Dave Gahan ‘ Paper Monsters

En 2003, Depeche Mode en est déjà a plus de vingt ans de carrières pour dix albums studio, le dernier en date étant alors sorti en 2001, un certain Exciter dont le succès fut assez léger.
À l’époque, l’hégémonie de Martin Gore pour l’écriture et la composition au sein du groupe anglais n’est qu’un pléonasme. Si Dave Gahan est le chanteur et, par conséquent, leader (notamment charismatique) du groupe, le véritable leader est Martin Gore. Ce dernier s’offre même des morceaux dans lesquels il prend place également derrière le micro.
Ainsi, Paper Monsters est non seulement le premier album solo de Gahan, mais représente aussi et surtout son envol en tant que véritable artiste : certes aidé par Knox Chandler, il a tout de même écrit et composé chacune des dix chansons de son projet personnel. Chanteur et musicien, il va alors nous montrer une nouvelle couleur sur sa palette.
Aux premières écoutes, la déception est forcément et très logiquement là. Il est en effet assez difficile de se retrouver face à un album qui donne l’impression d’être du Depeche Mode sans en être une seule seconde.

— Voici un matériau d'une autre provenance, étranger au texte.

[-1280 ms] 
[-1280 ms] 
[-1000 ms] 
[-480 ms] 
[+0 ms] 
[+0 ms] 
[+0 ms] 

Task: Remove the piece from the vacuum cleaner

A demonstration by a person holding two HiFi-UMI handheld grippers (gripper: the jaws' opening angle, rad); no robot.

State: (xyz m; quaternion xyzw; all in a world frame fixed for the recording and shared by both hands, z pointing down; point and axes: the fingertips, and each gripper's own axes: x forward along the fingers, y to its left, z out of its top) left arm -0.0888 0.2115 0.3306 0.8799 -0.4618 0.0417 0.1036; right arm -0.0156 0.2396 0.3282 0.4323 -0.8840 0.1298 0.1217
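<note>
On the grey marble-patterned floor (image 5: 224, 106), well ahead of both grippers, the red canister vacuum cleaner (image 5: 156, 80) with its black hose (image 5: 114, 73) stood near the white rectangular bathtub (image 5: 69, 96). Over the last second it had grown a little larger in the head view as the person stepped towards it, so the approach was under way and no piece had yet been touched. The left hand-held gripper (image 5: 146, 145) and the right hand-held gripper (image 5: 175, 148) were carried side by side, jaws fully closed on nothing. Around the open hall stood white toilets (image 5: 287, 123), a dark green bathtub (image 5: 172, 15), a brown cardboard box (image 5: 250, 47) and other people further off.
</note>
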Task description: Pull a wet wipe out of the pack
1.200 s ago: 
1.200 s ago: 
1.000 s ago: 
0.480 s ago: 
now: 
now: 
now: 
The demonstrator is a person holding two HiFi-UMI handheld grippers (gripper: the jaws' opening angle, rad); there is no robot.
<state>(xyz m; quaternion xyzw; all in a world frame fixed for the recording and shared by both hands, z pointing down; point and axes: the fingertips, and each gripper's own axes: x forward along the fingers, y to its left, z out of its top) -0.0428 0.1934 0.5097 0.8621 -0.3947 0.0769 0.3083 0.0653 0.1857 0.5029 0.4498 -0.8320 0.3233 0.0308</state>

Car c’est à une autre vision, différemment profonde, et assurément plus rock, plus torturée à laquelle on a affaire.
« Dirty sticky floors » est une jolie entrée en la matière, mêlant rock et pop, alors que « Hold on » est plus axée pop, avec un côté carrément racoleur. « A little piece » est assez déconstruit, avec son rythme ralentie, son ambiance enfumée ou en noir et blanc, à l’instar de la photo de couverture de Gahan, prise dans les rues de Madrid par l’incontournable Anton Corbijn. « Bottle living » est un autre titre assez rock, la voix de Gahan s’y prêtant totalement, avec un harmonica en fond.
« Black and blue again » annonce la couleur, commence dans une certaine torpeur, avant de se réveiller et finir dans une ambiance enfumée (encore ?) extrêmement agréable.
« Stay » est une chanson proche d’un vent qui vous caresse et vous donnant des frissons par la même occasion, et qui surtout l’impression d’avoir été écrite dans le calme du petit matin ou de la nuit qui semble ne jamais s’arrêter d’être blanche. Langoureuse et intense.
« I need you » est sans doute le titre le plus électronique de tous, malgré la présence d’une guitare. Son rythme est relativement lent (comme la plupart des titres d’ailleurs) mais un certain optimisme s’en dégage malgré tout. Une chose devient alors de plus en plus sure : Gahan n’est pas là pour faire dans la grandiloquence, ni pour singer le groupe qui l’a aussi bien détruit que fait survivre puis revivre jusqu’aujourd’hui.
Paper Monsters devient de plus en plus consistent. Sans vouloir ni s’éloigner de Depeche Mode, ni coller à sa musique pour autant, Gahan retrouve une autre facette de sa personnalité, et je trouve que « Bitter apple » en est une très belle illustration. En six minutes, on finit par se laisser immerger par la voix qui nous était pourtant déjà très familière comme si on la découvrait. Et c’est là la clé pour comprendre à sa juste valeur cette œuvre résolument personnelle. Il arrive à s’exprimer sur sa propre musique, avec ses propres mots, sans s’être isolé non plus.
L’un des grands moments est « Hidden houses », très rock et envolé, presque enragé (même si Gahan sait parfaitement la contrôler, sa rage). Musicalement proche de l’univers de Depeche Mode, c’est un titre qui ne rentrerait sur aucun des albums du groupe car beaucoup trop rock d’abord, puis trop intense dans sa personnification. Voilà tout l’intérêt d’un album solo que de pouvoir exprimer de nouvelles choses, ou les exprimer différemment.
« Goodbye » termine l’album sans nous surprendre, avec un titre de six minutes lent qui finit dans une certaine apothéose.
Le message de Dave Gahan est passé : il reste un Depeche Mode tout comme Martin Gore. Cependant, il va falloir désormais compter avec lui pour que le groupe continue comme lui le souhaite : tel un monstre à deux têtes, mais deux têtes qui se comprennent de plus en plus. Ou, du moins, qui réussissent à vivre chacune sans jamais annihiler l’autre.
Paper Monsters est sans doute emprunt d’une fragilité, mais les démons ont toujours un même pouvoir d’effrayer grâce aux apparences : grâce à ce que l’image elle-même renvoie, ou bien aussi à cause de l’image qu’on croit ou a envie de voir. Bravo pour ce premier essai personnel très réussi.